There is a substantial body of literature comprising anecdotal material and descriptions of uncontrolled and randomized controlled trials addressing the use of subanesthetic doses of ketamine for the off-label treatment of major depressive episodes. This article examines diagnostic indications for the off-label use of ketamine as an antidepressant and possible contexts in which ketamine may be trialled. Ketamine is indicated in patients who are in a major depressive episode. Most of the research data have been collected from patients with major depressive disorder, but patients with bipolar depression have also been studied. Ketamine is effective in both diagnostic groups, but its benefits are impermanent, perhaps more so in bipolar depression. There are several contexts within this diagnostic framework when a ketamine trial may be considered. These include severe depression and depression that is refractory to conventional antidepressant medication; this is because there is little purpose in trialling an experimental treatment in patients who are less severely ill and those who are antidepressant responsive.

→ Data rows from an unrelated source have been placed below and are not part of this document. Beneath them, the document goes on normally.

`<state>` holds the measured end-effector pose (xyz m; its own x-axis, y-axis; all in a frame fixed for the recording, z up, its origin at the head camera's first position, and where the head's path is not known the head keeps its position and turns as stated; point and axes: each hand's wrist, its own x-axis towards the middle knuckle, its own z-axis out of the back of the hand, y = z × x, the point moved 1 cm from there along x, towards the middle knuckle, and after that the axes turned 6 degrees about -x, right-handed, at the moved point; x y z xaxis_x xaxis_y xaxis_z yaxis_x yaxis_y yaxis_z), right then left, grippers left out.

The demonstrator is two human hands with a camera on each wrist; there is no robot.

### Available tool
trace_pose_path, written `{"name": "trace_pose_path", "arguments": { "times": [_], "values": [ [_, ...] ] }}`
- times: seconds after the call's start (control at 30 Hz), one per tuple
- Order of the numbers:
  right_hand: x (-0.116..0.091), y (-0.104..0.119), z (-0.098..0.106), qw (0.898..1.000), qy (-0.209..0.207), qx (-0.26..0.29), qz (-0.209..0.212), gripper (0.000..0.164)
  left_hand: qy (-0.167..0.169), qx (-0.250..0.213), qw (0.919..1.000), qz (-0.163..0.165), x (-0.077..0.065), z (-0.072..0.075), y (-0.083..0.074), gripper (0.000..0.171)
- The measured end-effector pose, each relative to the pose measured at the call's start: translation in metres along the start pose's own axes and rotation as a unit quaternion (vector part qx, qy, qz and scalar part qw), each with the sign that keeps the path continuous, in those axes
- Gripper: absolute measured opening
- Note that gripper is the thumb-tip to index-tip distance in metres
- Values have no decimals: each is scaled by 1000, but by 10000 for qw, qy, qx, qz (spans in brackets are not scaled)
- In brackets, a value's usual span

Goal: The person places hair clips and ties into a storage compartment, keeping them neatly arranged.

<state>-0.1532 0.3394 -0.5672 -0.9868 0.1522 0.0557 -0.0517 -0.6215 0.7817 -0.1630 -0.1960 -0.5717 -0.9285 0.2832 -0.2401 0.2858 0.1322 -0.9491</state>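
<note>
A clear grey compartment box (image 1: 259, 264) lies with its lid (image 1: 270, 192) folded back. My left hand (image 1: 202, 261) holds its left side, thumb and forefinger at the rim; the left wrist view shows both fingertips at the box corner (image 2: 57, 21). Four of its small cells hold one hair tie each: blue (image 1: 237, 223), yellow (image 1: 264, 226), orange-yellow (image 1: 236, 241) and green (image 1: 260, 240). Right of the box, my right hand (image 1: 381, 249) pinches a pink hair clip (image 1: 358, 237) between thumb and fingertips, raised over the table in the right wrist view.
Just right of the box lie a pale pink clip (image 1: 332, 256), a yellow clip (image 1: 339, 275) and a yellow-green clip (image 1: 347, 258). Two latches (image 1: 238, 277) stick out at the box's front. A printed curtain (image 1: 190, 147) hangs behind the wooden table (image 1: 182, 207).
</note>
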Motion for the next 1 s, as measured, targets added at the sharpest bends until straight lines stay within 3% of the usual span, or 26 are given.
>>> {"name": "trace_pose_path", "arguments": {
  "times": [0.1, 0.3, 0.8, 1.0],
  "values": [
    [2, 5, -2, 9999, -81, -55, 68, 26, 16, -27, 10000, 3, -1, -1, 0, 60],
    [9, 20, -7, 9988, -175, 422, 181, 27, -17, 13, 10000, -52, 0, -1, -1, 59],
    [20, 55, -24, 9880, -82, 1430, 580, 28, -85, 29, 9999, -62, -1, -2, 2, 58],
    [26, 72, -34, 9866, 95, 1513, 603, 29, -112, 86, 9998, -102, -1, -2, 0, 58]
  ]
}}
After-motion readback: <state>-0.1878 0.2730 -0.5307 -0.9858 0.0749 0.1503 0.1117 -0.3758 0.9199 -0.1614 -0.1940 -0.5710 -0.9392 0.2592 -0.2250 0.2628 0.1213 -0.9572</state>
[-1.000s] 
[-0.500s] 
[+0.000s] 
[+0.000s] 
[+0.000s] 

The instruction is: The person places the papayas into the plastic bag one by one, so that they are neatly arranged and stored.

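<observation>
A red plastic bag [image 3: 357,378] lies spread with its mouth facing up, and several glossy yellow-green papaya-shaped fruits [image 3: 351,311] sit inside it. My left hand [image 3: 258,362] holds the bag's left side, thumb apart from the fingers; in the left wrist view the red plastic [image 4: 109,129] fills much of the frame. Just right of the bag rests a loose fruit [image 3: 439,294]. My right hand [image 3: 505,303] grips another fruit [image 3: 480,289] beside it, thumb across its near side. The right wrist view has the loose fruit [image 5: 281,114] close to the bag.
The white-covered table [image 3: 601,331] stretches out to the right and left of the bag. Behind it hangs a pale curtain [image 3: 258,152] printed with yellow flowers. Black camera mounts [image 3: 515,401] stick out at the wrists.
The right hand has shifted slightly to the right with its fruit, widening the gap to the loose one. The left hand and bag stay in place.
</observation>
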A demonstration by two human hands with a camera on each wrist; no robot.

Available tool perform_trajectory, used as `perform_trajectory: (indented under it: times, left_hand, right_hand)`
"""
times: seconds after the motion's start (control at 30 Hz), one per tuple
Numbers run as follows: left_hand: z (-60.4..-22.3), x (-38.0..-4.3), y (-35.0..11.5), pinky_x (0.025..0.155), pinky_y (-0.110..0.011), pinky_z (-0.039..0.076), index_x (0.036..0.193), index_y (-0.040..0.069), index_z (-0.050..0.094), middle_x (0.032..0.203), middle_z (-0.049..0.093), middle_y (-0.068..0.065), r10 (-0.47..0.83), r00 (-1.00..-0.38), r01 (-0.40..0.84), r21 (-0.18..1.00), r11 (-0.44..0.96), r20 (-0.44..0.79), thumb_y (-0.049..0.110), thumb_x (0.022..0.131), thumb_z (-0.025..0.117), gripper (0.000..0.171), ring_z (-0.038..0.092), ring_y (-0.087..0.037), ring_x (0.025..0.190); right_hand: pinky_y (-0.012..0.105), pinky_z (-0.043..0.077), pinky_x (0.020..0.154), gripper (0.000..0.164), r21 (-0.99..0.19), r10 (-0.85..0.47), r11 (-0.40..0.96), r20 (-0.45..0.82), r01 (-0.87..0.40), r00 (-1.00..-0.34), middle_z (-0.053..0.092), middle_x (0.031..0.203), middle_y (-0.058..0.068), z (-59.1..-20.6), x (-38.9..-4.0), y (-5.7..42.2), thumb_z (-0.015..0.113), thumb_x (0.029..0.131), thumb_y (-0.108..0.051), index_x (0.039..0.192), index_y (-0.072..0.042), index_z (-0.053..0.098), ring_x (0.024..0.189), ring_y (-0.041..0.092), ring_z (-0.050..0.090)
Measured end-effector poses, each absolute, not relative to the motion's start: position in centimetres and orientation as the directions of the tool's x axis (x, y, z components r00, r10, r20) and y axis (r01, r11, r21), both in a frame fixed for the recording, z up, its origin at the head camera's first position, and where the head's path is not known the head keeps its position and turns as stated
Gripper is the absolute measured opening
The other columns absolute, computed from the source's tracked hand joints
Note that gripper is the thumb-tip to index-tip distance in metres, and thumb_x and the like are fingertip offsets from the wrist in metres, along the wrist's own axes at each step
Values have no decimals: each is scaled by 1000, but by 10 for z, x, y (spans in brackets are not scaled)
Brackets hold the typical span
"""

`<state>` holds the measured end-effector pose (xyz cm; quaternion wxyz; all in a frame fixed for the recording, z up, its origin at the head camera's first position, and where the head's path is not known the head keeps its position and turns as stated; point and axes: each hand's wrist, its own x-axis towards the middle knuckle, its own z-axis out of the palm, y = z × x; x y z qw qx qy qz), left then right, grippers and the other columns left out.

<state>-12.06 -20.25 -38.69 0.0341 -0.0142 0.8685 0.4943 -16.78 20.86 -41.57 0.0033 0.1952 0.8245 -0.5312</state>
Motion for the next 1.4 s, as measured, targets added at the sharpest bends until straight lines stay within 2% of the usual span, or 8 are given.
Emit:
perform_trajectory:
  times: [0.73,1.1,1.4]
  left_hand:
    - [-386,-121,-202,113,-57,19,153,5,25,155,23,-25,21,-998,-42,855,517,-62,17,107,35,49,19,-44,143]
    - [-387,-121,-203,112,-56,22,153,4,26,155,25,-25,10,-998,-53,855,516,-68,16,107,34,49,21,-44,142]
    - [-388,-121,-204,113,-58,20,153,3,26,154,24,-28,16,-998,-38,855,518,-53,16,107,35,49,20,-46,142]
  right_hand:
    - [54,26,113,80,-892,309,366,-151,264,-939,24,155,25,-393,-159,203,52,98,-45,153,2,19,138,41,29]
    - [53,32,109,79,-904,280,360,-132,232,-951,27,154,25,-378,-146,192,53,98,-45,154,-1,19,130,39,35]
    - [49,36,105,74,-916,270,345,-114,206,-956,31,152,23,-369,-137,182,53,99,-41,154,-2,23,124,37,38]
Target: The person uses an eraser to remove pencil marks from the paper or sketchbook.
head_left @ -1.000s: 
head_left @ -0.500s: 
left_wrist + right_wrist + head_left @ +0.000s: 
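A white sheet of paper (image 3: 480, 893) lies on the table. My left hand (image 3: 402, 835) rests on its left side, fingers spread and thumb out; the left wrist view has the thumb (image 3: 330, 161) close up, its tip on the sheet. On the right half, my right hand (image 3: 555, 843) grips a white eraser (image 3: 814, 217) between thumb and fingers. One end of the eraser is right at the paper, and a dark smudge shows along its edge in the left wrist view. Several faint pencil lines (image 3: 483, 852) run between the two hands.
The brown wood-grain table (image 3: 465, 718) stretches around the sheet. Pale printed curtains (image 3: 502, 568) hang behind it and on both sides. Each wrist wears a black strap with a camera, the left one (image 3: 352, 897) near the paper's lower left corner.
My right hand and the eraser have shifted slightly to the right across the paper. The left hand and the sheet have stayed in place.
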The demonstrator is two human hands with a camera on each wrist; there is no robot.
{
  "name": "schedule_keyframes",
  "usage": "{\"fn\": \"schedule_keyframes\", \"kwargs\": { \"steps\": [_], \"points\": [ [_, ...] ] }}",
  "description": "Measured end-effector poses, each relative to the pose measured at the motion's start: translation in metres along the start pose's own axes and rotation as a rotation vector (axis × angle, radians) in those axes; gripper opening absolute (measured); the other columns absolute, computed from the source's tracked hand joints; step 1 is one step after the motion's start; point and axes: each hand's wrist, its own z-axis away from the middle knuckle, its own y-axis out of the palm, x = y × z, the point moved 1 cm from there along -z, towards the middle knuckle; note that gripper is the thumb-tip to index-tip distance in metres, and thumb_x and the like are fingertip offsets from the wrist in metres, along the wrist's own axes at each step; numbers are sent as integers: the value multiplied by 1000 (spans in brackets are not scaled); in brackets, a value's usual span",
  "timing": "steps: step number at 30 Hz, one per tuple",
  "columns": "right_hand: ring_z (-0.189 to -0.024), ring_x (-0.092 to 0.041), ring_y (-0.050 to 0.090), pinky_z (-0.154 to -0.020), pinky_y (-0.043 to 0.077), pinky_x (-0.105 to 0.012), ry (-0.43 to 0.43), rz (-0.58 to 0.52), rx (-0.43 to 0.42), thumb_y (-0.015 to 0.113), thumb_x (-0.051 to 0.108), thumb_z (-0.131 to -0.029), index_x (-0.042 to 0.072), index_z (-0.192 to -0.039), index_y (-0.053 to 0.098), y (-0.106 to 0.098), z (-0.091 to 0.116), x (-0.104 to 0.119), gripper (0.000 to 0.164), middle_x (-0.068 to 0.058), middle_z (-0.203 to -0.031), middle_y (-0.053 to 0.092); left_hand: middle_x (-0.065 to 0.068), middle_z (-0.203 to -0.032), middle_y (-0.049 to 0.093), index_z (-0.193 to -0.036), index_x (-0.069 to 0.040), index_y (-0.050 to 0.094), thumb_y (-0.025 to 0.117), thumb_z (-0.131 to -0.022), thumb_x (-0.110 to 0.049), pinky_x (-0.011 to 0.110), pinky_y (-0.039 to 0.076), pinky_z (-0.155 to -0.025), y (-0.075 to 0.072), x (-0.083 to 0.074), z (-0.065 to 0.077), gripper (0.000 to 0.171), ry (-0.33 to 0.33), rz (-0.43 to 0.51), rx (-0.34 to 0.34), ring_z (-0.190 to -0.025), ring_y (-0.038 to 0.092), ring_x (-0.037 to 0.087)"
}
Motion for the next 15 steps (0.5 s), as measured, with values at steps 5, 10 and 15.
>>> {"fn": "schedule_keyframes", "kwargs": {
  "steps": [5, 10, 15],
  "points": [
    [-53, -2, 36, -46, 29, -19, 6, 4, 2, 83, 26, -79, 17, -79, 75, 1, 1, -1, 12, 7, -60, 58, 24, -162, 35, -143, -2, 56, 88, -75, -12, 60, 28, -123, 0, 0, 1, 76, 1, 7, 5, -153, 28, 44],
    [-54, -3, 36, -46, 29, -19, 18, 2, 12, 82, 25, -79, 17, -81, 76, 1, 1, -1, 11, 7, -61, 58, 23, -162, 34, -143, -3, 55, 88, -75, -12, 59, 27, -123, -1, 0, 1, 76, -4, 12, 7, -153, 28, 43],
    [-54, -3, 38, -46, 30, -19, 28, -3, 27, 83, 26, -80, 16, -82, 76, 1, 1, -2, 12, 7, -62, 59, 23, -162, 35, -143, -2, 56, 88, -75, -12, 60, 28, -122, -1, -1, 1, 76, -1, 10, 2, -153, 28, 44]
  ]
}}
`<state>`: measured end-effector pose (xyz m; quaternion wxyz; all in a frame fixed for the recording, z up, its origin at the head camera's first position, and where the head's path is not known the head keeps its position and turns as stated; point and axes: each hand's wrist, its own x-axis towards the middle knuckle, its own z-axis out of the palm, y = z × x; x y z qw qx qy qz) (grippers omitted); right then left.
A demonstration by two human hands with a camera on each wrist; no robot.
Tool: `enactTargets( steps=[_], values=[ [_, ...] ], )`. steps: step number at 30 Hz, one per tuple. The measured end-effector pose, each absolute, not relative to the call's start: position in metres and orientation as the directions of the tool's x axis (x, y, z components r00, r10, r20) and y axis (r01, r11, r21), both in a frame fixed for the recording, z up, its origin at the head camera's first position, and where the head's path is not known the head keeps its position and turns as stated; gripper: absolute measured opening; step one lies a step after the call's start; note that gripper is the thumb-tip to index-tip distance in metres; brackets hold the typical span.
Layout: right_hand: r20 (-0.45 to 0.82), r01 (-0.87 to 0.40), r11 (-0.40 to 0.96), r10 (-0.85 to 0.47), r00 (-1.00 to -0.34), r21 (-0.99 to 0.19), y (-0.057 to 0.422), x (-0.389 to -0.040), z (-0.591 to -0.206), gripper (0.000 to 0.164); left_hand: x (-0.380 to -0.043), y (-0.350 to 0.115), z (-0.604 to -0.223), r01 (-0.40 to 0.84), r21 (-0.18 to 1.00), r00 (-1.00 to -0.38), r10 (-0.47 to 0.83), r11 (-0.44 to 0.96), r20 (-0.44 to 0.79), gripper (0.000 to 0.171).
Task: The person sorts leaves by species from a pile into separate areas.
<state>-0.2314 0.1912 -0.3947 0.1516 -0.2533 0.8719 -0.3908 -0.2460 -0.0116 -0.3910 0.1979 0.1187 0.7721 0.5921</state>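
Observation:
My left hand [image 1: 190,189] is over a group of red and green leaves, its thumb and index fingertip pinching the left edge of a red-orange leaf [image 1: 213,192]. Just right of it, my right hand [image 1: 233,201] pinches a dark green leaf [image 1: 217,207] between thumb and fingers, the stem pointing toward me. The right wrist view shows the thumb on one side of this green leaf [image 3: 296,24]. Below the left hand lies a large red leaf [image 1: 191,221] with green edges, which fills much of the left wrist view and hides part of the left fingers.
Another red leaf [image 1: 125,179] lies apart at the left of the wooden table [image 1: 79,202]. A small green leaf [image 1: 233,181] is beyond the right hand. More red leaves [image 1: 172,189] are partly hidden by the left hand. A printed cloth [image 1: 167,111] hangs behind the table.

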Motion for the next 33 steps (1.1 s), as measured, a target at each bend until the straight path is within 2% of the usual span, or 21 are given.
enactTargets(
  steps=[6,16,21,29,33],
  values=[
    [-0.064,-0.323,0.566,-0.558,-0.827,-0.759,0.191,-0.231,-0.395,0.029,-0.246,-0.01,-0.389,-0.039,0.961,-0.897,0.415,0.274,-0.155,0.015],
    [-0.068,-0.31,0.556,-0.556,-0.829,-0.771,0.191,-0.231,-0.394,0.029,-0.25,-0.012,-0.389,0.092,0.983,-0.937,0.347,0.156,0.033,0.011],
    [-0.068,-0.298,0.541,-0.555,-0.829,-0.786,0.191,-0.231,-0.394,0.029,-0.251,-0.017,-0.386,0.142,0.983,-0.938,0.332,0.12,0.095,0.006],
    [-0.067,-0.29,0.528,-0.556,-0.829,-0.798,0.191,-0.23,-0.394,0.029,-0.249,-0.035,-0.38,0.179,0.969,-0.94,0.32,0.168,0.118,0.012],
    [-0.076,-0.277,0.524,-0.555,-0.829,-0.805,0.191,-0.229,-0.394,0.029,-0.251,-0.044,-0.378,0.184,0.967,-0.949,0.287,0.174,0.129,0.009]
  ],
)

More importantly, ketamine has demonstrated efficacy in the rapid reduction of suicidal symptoms and can therefore be trialled when rapid reduction in suicidality is necessary. Likewise, because of its swift and dramatic antidepressant action, it can be trialled in patients in whom improvement is urgently desired in order to allow the patient to attend to pressing life circumstances. Some data suggest that the use of ketamine early during the course of an antidepressant trial, or as anesthesia during electroconvulsive therapy, can improve early antidepressant outcomes. It is not clear whether the presence of psychotic symptoms is a contraindication for ketamine use. Issues related to these indications and contexts are briefly discussed.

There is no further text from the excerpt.